**How to complete this task**
All of the data that follows needs to be printed again, exactly as it reads.

+++ Available data

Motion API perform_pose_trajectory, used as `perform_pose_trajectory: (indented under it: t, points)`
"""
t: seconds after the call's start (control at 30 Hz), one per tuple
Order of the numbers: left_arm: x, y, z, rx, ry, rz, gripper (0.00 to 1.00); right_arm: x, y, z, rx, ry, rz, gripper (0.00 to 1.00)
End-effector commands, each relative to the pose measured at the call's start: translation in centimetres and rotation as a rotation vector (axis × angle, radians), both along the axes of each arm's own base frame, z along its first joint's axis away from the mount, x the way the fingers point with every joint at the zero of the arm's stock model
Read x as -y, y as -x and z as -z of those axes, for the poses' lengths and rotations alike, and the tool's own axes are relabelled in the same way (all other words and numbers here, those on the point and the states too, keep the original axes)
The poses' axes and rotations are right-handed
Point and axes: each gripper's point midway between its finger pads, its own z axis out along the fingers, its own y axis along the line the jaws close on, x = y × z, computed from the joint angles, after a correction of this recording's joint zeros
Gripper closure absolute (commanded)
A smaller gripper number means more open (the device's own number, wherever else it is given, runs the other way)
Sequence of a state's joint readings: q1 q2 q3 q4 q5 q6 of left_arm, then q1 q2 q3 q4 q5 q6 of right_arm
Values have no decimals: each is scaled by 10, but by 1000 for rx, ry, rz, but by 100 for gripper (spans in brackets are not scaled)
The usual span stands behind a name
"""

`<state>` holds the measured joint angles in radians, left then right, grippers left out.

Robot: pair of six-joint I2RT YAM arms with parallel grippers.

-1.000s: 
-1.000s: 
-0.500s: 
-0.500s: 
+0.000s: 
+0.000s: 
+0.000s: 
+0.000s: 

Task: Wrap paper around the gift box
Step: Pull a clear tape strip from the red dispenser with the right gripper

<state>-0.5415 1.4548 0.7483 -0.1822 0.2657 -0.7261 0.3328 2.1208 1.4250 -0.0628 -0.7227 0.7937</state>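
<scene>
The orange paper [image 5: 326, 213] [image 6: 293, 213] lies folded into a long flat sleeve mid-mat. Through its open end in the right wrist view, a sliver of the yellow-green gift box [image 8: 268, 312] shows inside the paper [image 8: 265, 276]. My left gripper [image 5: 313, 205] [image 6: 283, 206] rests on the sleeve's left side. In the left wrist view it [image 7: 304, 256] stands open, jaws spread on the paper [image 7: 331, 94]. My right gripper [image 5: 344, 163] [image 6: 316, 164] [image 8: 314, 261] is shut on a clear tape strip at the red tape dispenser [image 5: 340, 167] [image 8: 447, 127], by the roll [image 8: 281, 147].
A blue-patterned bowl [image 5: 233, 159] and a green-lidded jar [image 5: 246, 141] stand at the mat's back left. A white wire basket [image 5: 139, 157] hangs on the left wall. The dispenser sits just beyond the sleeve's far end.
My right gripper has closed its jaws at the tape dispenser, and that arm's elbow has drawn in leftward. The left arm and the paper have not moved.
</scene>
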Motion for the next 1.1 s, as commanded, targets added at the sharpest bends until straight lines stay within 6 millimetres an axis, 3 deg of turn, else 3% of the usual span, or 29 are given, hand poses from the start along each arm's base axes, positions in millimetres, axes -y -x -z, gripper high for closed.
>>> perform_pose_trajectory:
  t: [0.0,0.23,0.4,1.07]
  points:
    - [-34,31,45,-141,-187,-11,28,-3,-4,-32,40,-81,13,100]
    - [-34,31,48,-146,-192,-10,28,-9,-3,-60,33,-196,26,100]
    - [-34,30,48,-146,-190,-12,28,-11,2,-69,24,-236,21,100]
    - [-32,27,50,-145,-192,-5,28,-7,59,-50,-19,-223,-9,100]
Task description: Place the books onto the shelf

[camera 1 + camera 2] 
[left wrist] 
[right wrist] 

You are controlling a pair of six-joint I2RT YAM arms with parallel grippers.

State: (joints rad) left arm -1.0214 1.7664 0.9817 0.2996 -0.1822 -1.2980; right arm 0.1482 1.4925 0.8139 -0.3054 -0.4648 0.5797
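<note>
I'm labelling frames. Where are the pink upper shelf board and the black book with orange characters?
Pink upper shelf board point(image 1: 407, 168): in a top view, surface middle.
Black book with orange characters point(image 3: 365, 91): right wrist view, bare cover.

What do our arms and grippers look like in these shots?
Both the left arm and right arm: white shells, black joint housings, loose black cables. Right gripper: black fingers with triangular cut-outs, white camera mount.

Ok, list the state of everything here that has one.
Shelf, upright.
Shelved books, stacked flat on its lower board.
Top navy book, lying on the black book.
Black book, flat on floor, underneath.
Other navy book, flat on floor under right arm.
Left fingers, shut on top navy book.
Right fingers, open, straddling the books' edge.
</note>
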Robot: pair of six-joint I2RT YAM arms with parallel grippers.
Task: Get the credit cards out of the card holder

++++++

**Exercise answer**
Motion API perform_pose_trajectory, used as `perform_pose_trajectory: (indented under it: t, points)`
"""
t: seconds after the call's start (control at 30 Hz), one per tuple
Order of the numbers: left_arm: x, y, z, rx, ry, rz, gripper (0.00 to 1.00); right_arm: x, y, z, rx, ry, rz, gripper (0.00 to 1.00)
End-effector commands, each relative to the pose measured at the call's start: translation in centimetres and rotation as a rotation vector (axis × angle, radians), both along the axes of each arm's own base frame, z along its first joint's axis away from the mount, x the way the fingers point with every joint at the zero of the arm's stock model
Read x as -y, y as -x and z as -z of those axes, for the poses' lengths and rotations alike, and the tool's own axes are relabelled in the same way (all other words and numbers here, those on the point and the states too, keep the original axes)
The poses' axes and rotations are right-handed
Point and axes: each gripper's point midway between its finger pads, its own z axis out along the fingers, its own y axis along the line the jaws close on, x = y × z, computed from the joint angles, after a correction of this recording's joint zeros
Gripper closure absolute (commanded)
A smaller gripper number means more open (the device's own number, wherever else it is given, runs the other way)
Sequence of a state's joint readings: q1 q2 q3 q4 q5 q6 of left_arm, then q1 q2 q3 q4 q5 q6 of right_arm
Values have no decimals: each is scaled by 10, but by 1000 for rx, ry, rz, but by 100 for gripper (spans in brackets are not scaled)
The usual span stands behind a name
"""

`<state>` holds the measured joint angles in radians, left then right, grippers left out.

Robot: pair of six-joint I2RT YAM arms with parallel grippers.

-1.000s: 
-1.000s: 
-0.500s: 
-0.500s: 
+0.000s: 
+0.000s: 
+0.000s: 
+0.000s: 

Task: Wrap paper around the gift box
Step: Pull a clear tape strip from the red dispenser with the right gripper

<state>-0.5415 1.4548 0.7483 -0.1822 0.2657 -0.7261 0.3328 2.1208 1.4250 -0.0628 -0.7227 0.7937</state>
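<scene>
The orange paper [image 5: 326, 213] [image 6: 293, 213] lies folded into a long flat sleeve mid-mat. Through its open end in the right wrist view, a sliver of the yellow-green gift box [image 8: 268, 312] shows inside the paper [image 8: 265, 276]. My left gripper [image 5: 313, 205] [image 6: 283, 206] rests on the sleeve's left side. In the left wrist view it [image 7: 304, 256] stands open, jaws spread on the paper [image 7: 331, 94]. My right gripper [image 5: 344, 163] [image 6: 316, 164] [image 8: 314, 261] is shut on a clear tape strip at the red tape dispenser [image 5: 340, 167] [image 8: 447, 127], by the roll [image 8: 281, 147].
A blue-patterned bowl [image 5: 233, 159] and a green-lidded jar [image 5: 246, 141] stand at the mat's back left. A white wire basket [image 5: 139, 157] hangs on the left wall. The dispenser sits just beyond the sleeve's far end.
My right gripper has closed its jaws at the tape dispenser, and that arm's elbow has drawn in leftward. The left arm and the paper have not moved.
</scene>
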Motion for the next 1.1 s, as commanded, targets added at the sharpest bends until straight lines stay within 6 millimetres an axis, 3 deg of turn, else 3% of the usual span, or 29 are given, hand poses from the start along each arm's base axes, positions in millimetres, axes -y -x -z, gripper high for closed.
>>> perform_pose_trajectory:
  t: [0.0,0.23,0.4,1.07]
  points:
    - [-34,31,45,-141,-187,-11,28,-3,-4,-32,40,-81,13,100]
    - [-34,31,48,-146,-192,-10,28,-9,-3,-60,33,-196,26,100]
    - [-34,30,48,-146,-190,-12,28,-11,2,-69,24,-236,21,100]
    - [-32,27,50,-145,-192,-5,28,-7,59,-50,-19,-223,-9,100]
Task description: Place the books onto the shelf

[camera 1 + camera 2] 
[left wrist] 
[right wrist] 

You are controlling a pair of six-joint I2RT YAM arms with parallel grippers.

State: (joints rad) left arm -1.0214 1.7664 0.9817 0.2996 -0.1822 -1.2980; right arm 0.1482 1.4925 0.8139 -0.3054 -0.4648 0.5797
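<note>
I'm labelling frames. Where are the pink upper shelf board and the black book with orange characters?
Pink upper shelf board point(image 1: 407, 168): in a top view, surface middle.
Black book with orange characters point(image 3: 365, 91): right wrist view, bare cover.

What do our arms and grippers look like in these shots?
Both the left arm and right arm: white shells, black joint housings, loose black cables. Right gripper: black fingers with triangular cut-outs, white camera mount.

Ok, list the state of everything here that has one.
Shelf, upright.
Shelved books, stacked flat on its lower board.
Top navy book, lying on the black book.
Black book, flat on floor, underneath.
Other navy book, flat on floor under right arm.
Left fingers, shut on top navy book.
Right fingers, open, straddling the books' edge.
</note>
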Robot: pair of six-joint I2RT YAM arms with parallel grippers.
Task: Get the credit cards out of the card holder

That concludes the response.